Lectures
Lecture 2
Contents
Pre-read for Lecture 2
Motivation: Why Probability & Detection Theory Matter in IoT
1. The IoT Challenge
- Billions of devices need to communicate — many are tiny sensors powered by batteries or energy harvesting.
- Devices often transmit short bursts of data (temperature, motion, location).
- Signals are weak and easily lost in noise or interference.
- Energy efficiency is critical: devices must avoid wasting power while staying connected.
2. Where Detection Theory Fits
IoT devices constantly face decision problems:
- Is there a signal or just noise?
- Is the channel free or busy?
- Is this data normal or an anomaly?
We model these as binary hypothesis tests:
- H₀: nothing of interest (noise, idle channel, normal data)
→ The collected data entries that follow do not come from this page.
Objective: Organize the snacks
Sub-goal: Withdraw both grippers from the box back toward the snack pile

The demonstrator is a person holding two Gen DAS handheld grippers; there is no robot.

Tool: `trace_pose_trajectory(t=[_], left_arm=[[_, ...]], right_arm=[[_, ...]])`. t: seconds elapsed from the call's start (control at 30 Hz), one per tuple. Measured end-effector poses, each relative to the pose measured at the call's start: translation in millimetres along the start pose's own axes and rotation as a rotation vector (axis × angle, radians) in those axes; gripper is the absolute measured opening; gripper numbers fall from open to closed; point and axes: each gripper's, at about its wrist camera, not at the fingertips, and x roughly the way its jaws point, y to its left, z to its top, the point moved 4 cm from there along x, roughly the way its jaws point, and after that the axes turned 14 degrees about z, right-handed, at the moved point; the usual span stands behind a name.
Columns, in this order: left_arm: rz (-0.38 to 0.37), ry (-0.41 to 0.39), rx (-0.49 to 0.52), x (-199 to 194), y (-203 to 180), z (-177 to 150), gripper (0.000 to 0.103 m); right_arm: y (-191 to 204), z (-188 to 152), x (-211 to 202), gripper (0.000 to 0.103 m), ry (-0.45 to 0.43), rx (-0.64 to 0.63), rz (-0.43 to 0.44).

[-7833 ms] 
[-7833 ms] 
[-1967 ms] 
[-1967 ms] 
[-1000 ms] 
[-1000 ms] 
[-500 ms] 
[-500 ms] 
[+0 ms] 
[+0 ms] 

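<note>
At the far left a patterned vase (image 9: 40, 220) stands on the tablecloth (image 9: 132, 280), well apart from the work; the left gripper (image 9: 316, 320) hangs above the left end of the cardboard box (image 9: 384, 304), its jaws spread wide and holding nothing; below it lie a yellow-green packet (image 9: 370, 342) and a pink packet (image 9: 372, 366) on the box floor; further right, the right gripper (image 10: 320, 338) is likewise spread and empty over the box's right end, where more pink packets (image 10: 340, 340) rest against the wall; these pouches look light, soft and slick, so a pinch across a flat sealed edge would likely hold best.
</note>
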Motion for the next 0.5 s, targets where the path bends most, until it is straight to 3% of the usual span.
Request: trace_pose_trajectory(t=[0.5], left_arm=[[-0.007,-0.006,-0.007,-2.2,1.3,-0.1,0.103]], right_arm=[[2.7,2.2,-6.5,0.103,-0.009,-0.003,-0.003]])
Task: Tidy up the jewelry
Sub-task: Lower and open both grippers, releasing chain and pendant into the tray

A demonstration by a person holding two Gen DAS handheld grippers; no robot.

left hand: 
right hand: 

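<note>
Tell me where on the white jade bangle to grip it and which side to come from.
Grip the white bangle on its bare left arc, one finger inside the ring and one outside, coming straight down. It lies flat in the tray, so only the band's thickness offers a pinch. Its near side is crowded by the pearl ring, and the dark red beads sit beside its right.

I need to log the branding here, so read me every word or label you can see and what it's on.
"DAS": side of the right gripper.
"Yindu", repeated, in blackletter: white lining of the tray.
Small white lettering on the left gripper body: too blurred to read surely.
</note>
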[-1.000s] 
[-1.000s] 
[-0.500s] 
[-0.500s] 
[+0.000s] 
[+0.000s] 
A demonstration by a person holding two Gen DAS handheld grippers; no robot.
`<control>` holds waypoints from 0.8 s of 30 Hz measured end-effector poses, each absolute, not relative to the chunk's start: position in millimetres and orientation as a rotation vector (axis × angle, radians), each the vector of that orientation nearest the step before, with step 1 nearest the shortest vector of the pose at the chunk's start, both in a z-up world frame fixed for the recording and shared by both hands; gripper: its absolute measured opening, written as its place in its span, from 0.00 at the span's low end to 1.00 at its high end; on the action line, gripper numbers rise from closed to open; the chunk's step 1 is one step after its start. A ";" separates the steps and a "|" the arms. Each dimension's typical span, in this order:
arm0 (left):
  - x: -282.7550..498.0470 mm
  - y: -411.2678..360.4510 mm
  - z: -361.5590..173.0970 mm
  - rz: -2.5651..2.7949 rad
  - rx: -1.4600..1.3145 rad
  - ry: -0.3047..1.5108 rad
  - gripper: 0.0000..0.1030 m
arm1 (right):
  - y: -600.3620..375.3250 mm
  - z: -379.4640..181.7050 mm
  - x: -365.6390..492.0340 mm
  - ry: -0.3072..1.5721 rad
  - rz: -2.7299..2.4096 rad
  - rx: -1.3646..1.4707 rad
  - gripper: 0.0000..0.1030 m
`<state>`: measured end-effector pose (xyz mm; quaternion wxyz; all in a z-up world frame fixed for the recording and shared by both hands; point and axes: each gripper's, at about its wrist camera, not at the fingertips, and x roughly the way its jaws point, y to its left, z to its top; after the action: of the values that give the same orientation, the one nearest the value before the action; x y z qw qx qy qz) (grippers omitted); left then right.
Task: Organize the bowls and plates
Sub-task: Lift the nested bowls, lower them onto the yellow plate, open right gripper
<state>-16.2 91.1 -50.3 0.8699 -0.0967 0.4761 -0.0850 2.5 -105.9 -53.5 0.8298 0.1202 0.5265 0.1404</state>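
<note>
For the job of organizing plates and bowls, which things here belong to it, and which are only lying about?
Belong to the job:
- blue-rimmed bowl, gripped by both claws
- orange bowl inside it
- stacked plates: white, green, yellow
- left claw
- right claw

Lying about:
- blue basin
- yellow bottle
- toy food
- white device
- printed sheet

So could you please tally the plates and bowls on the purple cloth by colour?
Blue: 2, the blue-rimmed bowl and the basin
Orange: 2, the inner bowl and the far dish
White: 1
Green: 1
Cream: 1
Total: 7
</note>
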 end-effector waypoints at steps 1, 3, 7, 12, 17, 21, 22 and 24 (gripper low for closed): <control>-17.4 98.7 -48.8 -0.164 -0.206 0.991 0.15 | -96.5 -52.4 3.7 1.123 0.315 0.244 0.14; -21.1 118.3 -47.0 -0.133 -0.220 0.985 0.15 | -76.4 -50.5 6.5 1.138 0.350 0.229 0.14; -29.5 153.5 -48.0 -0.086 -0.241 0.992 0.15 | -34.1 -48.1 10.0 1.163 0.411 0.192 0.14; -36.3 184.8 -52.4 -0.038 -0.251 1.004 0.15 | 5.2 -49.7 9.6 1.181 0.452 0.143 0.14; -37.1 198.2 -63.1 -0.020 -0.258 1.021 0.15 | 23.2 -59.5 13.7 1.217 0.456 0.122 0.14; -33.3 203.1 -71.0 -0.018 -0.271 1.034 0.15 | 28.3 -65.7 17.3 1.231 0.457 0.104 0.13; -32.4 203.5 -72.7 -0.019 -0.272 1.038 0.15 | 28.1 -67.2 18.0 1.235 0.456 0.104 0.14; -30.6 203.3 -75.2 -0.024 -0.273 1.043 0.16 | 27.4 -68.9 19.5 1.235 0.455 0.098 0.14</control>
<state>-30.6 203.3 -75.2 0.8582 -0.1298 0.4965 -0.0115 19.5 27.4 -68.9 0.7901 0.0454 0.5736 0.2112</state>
- H₁: something important (signal, busy channel, anomaly)
3. Examples in IoT
Wake-up Radios
- A sensor node sleeps to save power.
- It wakes only if a weak “wake-up signal” is detected.
- Wrong decision → wasted energy (false alarm) or missed data (miss).
Spectrum Sensing
- Devices share spectrum (e.g., LoRa, NB-IoT).
- They must detect if a frequency band is free before transmitting.
- Wrong decision → interference or underutilized spectrum.
Anomaly Detection
- Smart homes, factories, and cities rely on sensor networks.
- Detect if a sensor is malfunctioning or under attack.
- Wrong decision → false alarms trigger unnecessary action, or real problems go unnoticed.
4. Why Probability is Essential
- Noise and interference are random.
- Device decisions can’t be deterministic — they must be based on probability.
- Understanding false alarm vs. detection trade-offs is crucial for reliable IoT systems.
Takeaway:
Probability and detection theory aren’t abstract math — they’re the foundation of how IoT devices save energy, avoid interference, and stay reliable.